Abstract
Aberrant RNA alternative splicing (AS) variants play critical roles in tumorigenesis and prognosis in human cancers. Here, we conducted a comprehensive profiling of aberrant AS events in acute myeloid leukemia (AML). RNA AS profile, including seven AS types, and the percent spliced in (PSI) value for each patient were generated by SpliceSeq using RNA-seq data from TCGA. Univariate followed by multivariate Cox regression analysis were used to identify survival-related AS events and develop the AS signatures. A nomogram was developed, and its predictive efficacy was assessed. About 27,892 AS events and 3,178 events were associated with overall survival (OS) after strict filtering. Parent genes of survival-associated AS events were mainly enriched in leukemia-associated processes including chromatin modification, autophagy, and T-cell receptor signaling pathway. The 10 AS signature based on seven types of AS events showed better efficacy in predicting OS of patients than those built on a single AS event type.
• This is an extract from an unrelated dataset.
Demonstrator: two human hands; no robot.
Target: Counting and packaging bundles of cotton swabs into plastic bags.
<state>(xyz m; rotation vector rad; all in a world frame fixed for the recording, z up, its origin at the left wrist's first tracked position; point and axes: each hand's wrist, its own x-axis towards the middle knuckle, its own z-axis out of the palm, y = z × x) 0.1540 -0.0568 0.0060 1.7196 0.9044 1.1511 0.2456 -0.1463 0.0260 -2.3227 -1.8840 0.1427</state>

The area under curve (AUC) value of the 10 AS signature for 3-year OS was 0.91. Gene set enrichment analysis (GSEA) confirmed that these survival-related AS events contribute to AML progression. Moreover, the nomogram showed good predictive performance for patient's prognosis. Finally, the correlation network of AS variants with splicing factor genes found potential important regulatory genes in AML. The present study presented a systematic analysis of survival-related AS events and developed AS signatures for predicting the patient’s survival. Further studies are needed to validate the signatures in independent AML cohorts and might provide a promising perspective for developing therapeutic targets.
Highlights
Acute myeloid leukemia (AML) is one of the most aggressive and heterogeneous hematologic malignancies characterized by uncontrolled clonal expansion of poorly differentiated myeloid cells [1,2]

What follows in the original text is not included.